As you see, service returns result as string[]. All result strings are readable for human eyes and formatted according to “NLP standards”, but some of them are really hard to parse programmatically. FSharp.Data and JSON Type Provider can help with strings that contain correct Json objects.

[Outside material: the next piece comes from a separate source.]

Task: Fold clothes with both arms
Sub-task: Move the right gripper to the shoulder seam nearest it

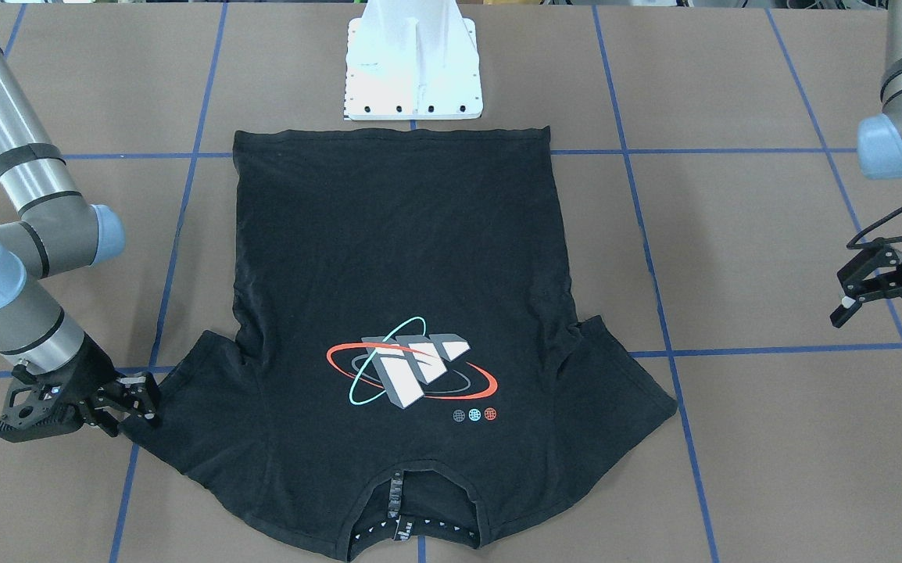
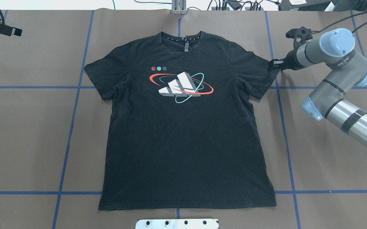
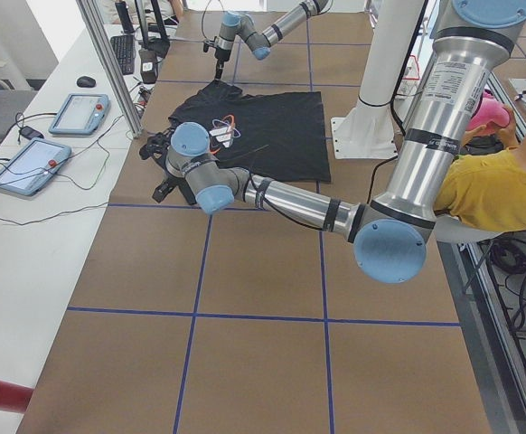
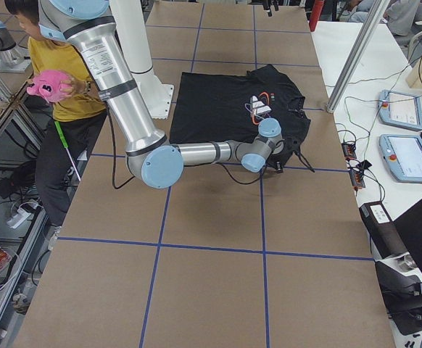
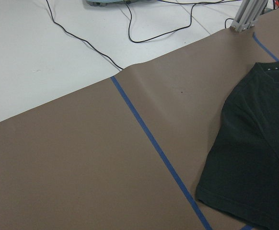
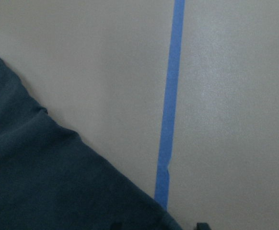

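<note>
The black T-shirt (image 1: 420,258) lies flat and logo side up on the brown table, with its collar away from the robot; it also shows in the overhead view (image 2: 183,136). My right gripper (image 1: 134,403) is low at the tip of one sleeve and open. In the right wrist view the sleeve edge (image 6: 43,182) lies flat on the table. In the overhead view the right gripper (image 2: 274,65) touches that sleeve's corner. My left gripper (image 1: 885,332) is open and empty, raised well off to the side of the other sleeve (image 5: 254,158).
The white mounting pedestal (image 1: 413,70) stands at the shirt's hem. Blue tape lines (image 2: 72,127) grid the brown table. An operator in yellow (image 3: 498,181) sits at the robot's side. Tablets (image 4: 407,156) and cables lie on the white bench past the collar end.
</note>
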Tool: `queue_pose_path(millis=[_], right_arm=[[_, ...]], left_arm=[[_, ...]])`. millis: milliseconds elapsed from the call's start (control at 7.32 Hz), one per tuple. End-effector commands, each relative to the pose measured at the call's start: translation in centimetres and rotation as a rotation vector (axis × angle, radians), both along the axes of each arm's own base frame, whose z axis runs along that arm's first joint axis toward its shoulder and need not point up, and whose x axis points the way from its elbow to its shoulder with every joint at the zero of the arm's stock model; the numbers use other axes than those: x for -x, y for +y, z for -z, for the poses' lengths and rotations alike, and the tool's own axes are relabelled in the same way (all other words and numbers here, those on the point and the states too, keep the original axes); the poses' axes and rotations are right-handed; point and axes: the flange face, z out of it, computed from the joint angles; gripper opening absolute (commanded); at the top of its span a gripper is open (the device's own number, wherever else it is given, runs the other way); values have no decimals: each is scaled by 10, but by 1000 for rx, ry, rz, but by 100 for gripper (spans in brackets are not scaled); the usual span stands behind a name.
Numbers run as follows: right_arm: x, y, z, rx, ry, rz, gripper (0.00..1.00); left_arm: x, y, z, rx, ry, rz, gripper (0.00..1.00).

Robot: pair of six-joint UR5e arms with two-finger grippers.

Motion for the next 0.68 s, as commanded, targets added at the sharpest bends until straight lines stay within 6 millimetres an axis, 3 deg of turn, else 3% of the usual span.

For example, if you need to use “Sentiment-PosNeg-MaxEntClassifier” analyzer in strongly typed way, then you can do it as follows:

#r @"..\packages\FSharp.Data.1.1.9\lib\net40\FSharp.Data.dll"
open FSharp.Data

type SentimentsProvider = JsonProvider<""" {"Classification":"pos","Probability":0.59141720028208355} """>

let bag2 = splat.Analyze("en", "Sentiment", "I love F#.", appId)
let sentiments = SentimentsProvider.Parse(bag2.Analyses.[0])

printfn "Class:'%s' Probability:'%M'"
    (sentiments.Classification) (sentiments.Probability)

For analyzers like “Constituency_Tree-PennTreebank3-SplitMerge” you need to write custom parser that proceses bracket expression (“(TOP (S (NP (PDT All) (PRP$ your) (NNS types)) (VP (VBP are) (VP (VB belong) (PP (TO to) (NP (PRP us)))))))”) and builds a tree for you. If you are lazy to do it yourself (you should be so), you can download  SilverlightSplatDemo.xap and decompile source code. All parsers are already implemented there for DEMO app. But this approach is not so easy as it should be.

Summary

MSR SPLAT looks like a really powerful and promising toolkit. I hope that it continues growing.

The only wish is an API improvement. I think there should be possible to use services in a strongly typed way. The easiest way is to add an ability to get all results as Json without any cnf forms and so on. Also it can be achieved by changing WCF service and exposing analysis results in a typed way instead of string[].